The kiwi was trading at 65.50 US cents at 5pm in Wellington from 65.83 cents at the same time yesterday but up from 65.32 cents in New York last Friday. The trade-weighted index was at 72.28 from 72.37.
Victoria, which sent Melbourne back into a six-week lockdown earlier this week, recorded 288 new Covid-19 infections, up from the previous peak of 191 which triggered the renewed lockdown.
Victoria's Premier Daniel Andrews has also asked those in the lockdown zones to wear face masks outside their homes.
"It was always going to get worse before it got better," Andrews said. His government has pledged another A$534 million ($565.2m) in business support measures.
Australia has limited numbers of returning citizens to 4,000 a week so that it can focus its resources on testing and tracing.
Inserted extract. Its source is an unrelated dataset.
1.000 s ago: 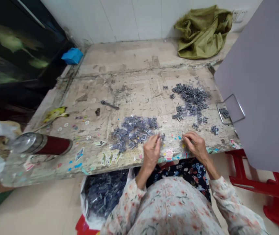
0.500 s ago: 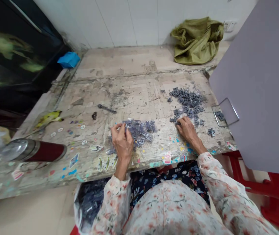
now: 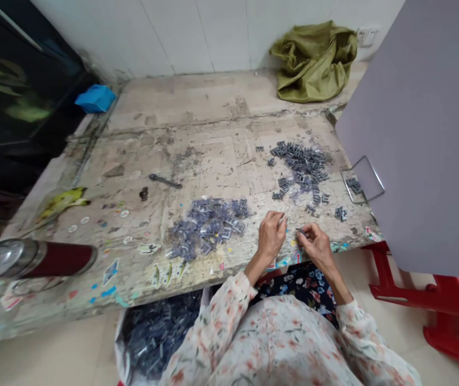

Returning Australians have to be quarantined for two weeks after arrival.
Melbourne's woes paled into insignificance against developments in the US which reported new infections above 61,000 for the second day running.
New Zealand recorded another two new infections today, both returning travellers, as all the cases have been since the country came out of lockdown in May and June.
Falling share markets around the world didn't help sentiment either – in recent months the fortunes of both the kiwi and Australian dollars, which are typically regarded as a proxy for risk, have been closely linked to waxing and waning shares.
China's Shanghai Composite Index was down more than 1 per cent late in NZ's afternoon while the futures of all three major US indices were marginally weaker after a weak session on Thursday.
Mitchell McIntyre, a dealer at XE, said trading has been very quiet and it's been "a very gradual pullback in the scheme of things."
Rumours have been circulating that after the strong rally in Chinese stocks of late, Chinese pension funds have been selling.
While only rumours, "that might've introduced a tiny bit of risk aversion going into the weekend," McIntyre said.
The New Zealand dollar was trading at 94.42 Australian cents from 94.15 cents at 5pm yesterday, at 52.04 British pence from 52.11 pence, at 58.10 euro cents from 57.92 cents, at 70.05 yen from 70.61 yen and at 4.5871 Chinese yuan from 4.5969 yuan.